Re: [PATCH RFC net-next 0/3] Multi-CPU DSA support

From: Florian Fainelli <f.fainelli@gmail.com>
To: "Marek Behún" <marek.behun@nic.cz>, netdev@vger.kernel.org
Cc: Andrew Lunn <andrew@lunn.ch>,
	Vivien Didelot <vivien.didelot@gmail.com>,
	David Ahern <dsahern@gmail.com>,
	Stephen Hemminger <stephen@networkplumber.org>,
	Chris Healy <cphealy@gmail.com>,
	Vladimir Oltean <olteanv@gmail.com>
Subject: Re: [PATCH RFC net-next 0/3] Multi-CPU DSA support
Date: Sat, 24 Aug 2019 13:04:04 -0700	[thread overview]
Message-ID: <a7fed8ab-60f3-a30c-5634-fd89e4daf44d@gmail.com> (raw)
In-Reply-To: <20190824024251.4542-1-marek.behun@nic.cz>

On 8/23/2019 7:42 PM, Marek Behún wrote:
> Hi,
> this is my attempt to solve the multi-CPU port issue for DSA.
> 
> Patch 1 adds code for handling multiple CPU ports in a DSA switch tree.
> If more than one CPU port is found in a tree, the code assigns CPU ports
> to user/DSA ports in a round robin way. So for the simplest case where
> we have one switch with N ports, 2 of them of type CPU connected to eth0
> and eth1, and the other ports labels being lan1, lan2, ..., the code
> assigns them to CPU ports this way:
>   lan1 <-> eth0
>   lan2 <-> eth1
>   lan3 <-> eth0
>   lan4 <-> eth1
>   lan5 <-> eth0
>   ...
> 
> Patch 2 adds a new operation to the net device operations structure.
> Currently we use the iflink property of a net device to report to which
> CPU port a given switch port si connected to. The ip link utility from
> iproute2 reports this as "lan1@eth0". We add a new net device operation,
> ndo_set_iflink, which can be used to set this property. We call this
> function from the netlink handlers.
> 
> Patch 3 implements this new ndo_set_iflink operation for DSA slave
> device. Thus the userspace can request a change of CPU port of a given
> port.
> 
> I am also sending patch for iproute2-next, to add support for setting
> this iflink value.

This is going to be a long email, that is broken into several parts,
feel free to skip/reply on the parts you would like.
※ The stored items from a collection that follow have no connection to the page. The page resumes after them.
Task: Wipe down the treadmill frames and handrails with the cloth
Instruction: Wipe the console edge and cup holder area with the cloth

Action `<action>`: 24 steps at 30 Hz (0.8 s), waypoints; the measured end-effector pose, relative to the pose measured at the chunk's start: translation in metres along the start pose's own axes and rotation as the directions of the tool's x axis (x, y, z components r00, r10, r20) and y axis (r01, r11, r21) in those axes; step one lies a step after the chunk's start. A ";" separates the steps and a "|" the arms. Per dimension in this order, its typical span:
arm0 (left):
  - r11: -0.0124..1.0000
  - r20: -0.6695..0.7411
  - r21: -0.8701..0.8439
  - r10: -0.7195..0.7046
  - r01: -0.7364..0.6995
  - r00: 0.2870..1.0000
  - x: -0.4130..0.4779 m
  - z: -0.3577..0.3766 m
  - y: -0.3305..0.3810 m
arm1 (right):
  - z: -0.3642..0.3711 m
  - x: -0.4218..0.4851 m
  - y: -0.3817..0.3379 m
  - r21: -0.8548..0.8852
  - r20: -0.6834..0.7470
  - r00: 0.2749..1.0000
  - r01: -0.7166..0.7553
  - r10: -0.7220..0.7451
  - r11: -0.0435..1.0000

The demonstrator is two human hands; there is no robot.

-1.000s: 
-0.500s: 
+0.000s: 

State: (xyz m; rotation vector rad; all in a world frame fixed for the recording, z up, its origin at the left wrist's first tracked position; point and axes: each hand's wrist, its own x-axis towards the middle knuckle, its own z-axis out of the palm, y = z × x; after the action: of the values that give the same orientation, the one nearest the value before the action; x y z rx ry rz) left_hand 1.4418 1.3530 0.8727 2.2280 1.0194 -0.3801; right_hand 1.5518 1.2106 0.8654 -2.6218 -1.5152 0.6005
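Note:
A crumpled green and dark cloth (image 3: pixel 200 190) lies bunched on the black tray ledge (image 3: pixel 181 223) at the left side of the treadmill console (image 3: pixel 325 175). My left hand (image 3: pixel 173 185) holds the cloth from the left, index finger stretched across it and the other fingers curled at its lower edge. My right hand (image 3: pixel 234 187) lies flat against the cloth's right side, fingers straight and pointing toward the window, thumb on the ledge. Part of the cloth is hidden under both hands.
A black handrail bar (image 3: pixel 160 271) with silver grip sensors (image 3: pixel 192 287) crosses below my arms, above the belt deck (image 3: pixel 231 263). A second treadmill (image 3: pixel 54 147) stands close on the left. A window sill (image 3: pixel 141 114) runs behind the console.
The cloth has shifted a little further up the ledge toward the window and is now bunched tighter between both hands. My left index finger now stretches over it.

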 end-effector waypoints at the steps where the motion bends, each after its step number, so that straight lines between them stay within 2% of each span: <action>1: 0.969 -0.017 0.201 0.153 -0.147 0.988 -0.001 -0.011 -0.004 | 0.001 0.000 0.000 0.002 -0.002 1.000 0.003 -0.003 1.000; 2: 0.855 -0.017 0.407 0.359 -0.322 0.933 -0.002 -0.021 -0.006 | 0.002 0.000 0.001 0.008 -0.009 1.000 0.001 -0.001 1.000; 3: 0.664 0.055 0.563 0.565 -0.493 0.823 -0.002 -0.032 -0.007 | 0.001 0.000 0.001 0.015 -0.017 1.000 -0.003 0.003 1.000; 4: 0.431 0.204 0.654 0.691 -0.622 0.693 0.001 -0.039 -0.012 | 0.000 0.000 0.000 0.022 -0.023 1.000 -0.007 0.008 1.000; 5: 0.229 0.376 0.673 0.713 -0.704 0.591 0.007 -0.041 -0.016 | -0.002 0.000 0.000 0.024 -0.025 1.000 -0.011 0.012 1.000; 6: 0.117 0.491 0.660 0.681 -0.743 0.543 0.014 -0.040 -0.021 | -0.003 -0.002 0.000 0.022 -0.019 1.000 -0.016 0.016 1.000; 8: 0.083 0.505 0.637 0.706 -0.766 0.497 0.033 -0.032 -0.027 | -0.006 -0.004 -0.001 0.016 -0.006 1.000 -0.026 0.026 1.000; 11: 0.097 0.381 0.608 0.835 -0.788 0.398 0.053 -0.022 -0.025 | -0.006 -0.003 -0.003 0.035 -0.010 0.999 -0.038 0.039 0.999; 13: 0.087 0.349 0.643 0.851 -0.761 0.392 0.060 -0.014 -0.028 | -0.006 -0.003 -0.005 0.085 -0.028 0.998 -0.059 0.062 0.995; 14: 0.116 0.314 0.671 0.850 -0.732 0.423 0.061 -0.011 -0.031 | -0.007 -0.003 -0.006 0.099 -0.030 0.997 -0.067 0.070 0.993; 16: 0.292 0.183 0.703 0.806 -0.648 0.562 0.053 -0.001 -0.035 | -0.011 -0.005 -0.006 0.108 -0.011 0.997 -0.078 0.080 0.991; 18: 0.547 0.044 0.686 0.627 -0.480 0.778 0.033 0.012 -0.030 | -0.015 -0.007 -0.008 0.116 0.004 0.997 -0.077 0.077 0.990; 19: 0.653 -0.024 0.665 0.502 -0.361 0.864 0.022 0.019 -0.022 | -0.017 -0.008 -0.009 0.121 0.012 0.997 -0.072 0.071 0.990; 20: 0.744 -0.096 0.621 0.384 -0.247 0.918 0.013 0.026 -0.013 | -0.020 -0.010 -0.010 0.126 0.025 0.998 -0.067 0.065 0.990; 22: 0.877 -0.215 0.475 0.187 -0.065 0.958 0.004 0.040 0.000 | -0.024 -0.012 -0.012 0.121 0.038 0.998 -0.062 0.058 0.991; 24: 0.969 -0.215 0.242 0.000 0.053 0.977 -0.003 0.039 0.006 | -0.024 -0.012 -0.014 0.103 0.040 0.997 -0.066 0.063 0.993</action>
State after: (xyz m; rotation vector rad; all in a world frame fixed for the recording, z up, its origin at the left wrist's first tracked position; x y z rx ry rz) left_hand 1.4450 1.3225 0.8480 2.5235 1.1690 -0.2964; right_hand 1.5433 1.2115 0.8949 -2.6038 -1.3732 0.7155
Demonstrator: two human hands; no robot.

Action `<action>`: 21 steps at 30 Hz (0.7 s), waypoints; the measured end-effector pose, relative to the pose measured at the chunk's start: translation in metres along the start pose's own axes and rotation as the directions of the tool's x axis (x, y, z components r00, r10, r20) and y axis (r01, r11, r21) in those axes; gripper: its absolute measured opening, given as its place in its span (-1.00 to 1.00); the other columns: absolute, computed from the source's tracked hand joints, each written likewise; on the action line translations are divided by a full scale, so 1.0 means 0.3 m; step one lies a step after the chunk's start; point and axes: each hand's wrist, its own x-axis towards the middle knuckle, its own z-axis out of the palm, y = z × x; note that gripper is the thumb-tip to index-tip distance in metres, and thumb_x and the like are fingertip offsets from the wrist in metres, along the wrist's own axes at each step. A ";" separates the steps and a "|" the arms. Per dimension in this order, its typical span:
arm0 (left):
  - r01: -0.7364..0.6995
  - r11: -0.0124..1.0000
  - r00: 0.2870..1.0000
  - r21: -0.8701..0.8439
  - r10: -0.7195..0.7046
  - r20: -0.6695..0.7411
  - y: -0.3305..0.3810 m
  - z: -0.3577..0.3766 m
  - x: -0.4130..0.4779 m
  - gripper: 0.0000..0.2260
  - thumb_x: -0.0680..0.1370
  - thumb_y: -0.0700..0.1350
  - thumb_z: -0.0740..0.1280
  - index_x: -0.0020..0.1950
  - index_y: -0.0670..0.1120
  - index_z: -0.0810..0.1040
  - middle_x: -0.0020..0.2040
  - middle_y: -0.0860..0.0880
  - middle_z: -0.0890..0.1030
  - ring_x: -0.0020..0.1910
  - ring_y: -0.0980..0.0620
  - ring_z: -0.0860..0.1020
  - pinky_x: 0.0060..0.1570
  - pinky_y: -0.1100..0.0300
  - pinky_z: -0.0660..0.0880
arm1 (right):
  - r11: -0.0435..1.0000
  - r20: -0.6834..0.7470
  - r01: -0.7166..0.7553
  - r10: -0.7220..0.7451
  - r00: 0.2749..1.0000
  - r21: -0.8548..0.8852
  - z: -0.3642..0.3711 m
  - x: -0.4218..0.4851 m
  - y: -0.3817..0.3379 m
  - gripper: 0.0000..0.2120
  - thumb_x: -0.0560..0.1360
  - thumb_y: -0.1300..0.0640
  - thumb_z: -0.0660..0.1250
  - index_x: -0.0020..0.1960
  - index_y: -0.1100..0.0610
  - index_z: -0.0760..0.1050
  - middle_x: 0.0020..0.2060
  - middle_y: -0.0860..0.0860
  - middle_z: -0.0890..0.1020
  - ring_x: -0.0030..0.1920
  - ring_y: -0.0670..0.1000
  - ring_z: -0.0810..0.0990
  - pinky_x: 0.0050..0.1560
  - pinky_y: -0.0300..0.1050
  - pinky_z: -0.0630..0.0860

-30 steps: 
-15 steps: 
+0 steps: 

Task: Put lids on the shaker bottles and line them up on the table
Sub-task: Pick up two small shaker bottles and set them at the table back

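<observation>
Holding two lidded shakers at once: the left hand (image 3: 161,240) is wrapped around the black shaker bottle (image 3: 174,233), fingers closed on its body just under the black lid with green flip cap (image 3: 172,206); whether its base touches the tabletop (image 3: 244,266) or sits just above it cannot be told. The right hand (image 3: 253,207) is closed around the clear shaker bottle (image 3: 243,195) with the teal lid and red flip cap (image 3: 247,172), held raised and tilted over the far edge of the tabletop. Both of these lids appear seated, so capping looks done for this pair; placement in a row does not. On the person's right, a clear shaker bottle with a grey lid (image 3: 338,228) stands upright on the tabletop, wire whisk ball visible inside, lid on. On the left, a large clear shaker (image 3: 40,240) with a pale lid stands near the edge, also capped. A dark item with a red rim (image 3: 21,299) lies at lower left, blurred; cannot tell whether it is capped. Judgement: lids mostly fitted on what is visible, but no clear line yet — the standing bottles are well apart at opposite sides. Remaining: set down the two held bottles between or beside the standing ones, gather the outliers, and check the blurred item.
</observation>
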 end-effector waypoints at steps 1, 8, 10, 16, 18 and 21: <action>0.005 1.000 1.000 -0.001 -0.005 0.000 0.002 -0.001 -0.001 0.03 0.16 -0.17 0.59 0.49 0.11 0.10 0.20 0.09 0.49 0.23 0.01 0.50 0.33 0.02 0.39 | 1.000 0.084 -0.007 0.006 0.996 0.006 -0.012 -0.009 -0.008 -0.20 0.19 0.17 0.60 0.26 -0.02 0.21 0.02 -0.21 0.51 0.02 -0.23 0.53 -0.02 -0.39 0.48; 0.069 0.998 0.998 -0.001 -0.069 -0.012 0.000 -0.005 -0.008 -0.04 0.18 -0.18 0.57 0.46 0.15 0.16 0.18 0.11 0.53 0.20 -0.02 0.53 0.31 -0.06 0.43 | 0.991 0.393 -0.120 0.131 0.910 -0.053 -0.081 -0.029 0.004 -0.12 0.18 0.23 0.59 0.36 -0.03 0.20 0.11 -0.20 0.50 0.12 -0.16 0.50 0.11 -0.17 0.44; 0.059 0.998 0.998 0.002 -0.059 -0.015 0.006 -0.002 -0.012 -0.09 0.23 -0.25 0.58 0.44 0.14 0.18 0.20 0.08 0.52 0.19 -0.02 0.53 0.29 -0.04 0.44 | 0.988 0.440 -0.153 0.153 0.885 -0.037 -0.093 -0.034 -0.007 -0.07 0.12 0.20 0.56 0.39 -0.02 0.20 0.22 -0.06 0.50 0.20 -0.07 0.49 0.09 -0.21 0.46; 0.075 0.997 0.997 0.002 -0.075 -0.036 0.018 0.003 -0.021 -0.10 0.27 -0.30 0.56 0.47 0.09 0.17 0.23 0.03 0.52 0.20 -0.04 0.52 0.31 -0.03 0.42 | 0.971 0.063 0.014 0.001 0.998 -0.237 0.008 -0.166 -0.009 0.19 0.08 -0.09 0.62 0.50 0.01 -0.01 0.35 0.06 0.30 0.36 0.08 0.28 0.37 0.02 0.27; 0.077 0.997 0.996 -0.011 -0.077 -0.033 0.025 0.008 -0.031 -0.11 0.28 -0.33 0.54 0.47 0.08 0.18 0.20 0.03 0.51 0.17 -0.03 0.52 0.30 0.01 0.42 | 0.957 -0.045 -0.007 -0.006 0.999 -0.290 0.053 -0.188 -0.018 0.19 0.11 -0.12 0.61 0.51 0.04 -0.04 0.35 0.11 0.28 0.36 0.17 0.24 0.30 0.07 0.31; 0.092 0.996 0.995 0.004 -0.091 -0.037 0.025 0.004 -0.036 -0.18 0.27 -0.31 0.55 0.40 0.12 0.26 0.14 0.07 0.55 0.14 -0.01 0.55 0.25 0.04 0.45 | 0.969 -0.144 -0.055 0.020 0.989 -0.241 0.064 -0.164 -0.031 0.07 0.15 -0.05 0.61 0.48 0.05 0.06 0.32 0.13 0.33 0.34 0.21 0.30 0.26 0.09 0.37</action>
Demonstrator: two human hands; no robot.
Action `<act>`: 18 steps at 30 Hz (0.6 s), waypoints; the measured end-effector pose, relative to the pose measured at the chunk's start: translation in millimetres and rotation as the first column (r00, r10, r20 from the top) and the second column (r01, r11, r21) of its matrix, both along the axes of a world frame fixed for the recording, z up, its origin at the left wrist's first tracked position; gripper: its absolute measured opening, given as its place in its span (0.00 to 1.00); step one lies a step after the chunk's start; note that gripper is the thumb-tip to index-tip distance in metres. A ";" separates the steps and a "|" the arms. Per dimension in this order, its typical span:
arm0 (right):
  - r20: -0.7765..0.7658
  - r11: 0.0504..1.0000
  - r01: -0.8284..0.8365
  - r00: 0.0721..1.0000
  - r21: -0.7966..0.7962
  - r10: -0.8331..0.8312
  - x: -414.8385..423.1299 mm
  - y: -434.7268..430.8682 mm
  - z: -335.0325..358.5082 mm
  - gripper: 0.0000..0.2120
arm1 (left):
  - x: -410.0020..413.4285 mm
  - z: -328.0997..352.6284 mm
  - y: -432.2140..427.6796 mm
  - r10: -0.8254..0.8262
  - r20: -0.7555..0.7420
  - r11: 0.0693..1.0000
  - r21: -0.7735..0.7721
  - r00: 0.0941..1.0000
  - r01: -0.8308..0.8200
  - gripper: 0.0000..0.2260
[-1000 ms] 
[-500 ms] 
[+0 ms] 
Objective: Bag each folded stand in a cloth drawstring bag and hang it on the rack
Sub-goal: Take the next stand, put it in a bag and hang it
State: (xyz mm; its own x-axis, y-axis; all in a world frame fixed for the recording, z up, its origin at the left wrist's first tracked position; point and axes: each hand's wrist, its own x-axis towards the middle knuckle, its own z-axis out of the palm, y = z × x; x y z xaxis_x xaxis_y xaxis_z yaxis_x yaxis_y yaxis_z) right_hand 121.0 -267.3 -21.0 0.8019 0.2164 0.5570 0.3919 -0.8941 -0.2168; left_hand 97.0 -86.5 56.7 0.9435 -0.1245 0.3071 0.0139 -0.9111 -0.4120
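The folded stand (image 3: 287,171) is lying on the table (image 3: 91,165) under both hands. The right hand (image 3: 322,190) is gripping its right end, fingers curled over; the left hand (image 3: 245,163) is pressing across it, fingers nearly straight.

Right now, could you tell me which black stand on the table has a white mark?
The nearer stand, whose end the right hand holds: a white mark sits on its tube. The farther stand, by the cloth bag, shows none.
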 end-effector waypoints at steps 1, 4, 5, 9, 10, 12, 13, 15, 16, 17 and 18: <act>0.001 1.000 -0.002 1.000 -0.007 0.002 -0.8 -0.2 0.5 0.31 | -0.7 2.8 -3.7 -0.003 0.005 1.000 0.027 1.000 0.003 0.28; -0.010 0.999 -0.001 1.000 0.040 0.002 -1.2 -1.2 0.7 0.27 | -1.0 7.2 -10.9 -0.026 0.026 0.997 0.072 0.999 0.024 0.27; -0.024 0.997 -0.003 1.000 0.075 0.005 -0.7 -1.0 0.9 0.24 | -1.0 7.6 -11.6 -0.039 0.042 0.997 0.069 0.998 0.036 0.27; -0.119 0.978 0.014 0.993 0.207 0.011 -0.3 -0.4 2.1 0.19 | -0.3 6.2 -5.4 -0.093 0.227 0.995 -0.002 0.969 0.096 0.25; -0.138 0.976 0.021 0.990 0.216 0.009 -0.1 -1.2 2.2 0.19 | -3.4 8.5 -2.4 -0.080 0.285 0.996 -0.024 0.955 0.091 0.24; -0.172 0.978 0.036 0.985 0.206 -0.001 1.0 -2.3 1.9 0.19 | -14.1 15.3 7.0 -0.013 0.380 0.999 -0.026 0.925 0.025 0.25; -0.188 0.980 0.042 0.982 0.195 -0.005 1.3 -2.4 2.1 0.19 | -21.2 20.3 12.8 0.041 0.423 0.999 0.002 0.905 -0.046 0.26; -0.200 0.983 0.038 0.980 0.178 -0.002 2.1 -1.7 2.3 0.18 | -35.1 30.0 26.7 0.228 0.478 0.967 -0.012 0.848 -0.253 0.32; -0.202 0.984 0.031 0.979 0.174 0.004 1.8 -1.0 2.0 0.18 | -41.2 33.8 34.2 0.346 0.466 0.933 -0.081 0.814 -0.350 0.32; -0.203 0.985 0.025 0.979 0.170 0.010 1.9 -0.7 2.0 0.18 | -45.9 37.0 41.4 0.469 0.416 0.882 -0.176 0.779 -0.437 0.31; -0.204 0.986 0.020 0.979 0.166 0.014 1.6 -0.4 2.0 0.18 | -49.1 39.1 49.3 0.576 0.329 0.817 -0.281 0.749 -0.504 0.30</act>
- review/comments on your approach here
- history of multiple CPU ports within Broadcom switches
- specific use case for a device that uses upstream drivers and a
Broadcom switch (BCM7278)

1) Your approach is kind of interesting here, not sure if it is the best
but it is not outright wrong. In the past, we had been talking about
different approaches, some of which seemed too simplistic or too narrow
on the use case, and some of which that are up in the air and were not
worked on.

- John Crispin submitted a patch series for the MTK switch driver a
while back that was picked up by Frank Wunderlich more recently. This
approach uses a Device Tree based configuration in order to statically
assign ports, or groups of ports to a specific DSA master device. This
is IMHO wrong because a) DT is not to impose a policy but strictly
describe HW, and b) there was no way to change that static assignment at
runtime.

- Based on that patch series, Andrew, Vivien, Frank and myself discussed
two possible options:
	- allowing the enslaving of DSA master devices in the bridge, so as to
provide a hint that specific DSA slave network devices should be
"bound"/"linked" to a specific DSA master device. This requires
modifications in the bridge layer to avoid undoing what commit
8db0a2ee2c6302a1dcbcdb93cb731dfc6c0cdb5e ("net: bridge: reject
DSA-enabled master netdevices as bridge members"). This would also
require a bridge to be set-up

	- enhancing the iproute2 command and backing kernel code in order to
allow defining that a DSA slave device may be enslaved into a specific
DSA master, similarly to how you currently enslave a device into a
bridge, you could "enslave" a DSA slave to a DSA master with something
that could look like this:

	ip link set dev sw0p0 master eth0	# Associate port 0 with eth0
	ip link set dev sw0p1 master eth1	# Associate port 1 with eth1

To date, this may be the best way to do what we want here, rather than
use the iflink which is a bit re-purposing something that is not exactly
meant for that.

2) With Broadcom Ethernet switches there has been historically few
designs that allowed the following:

- 6 port(s) switches: port 5 was the CPU port, always and supports
tagging (EthType + 4bytes Broadcom tag). This is the 5325, 5365 class of
switches, they are nearly 20 years old now.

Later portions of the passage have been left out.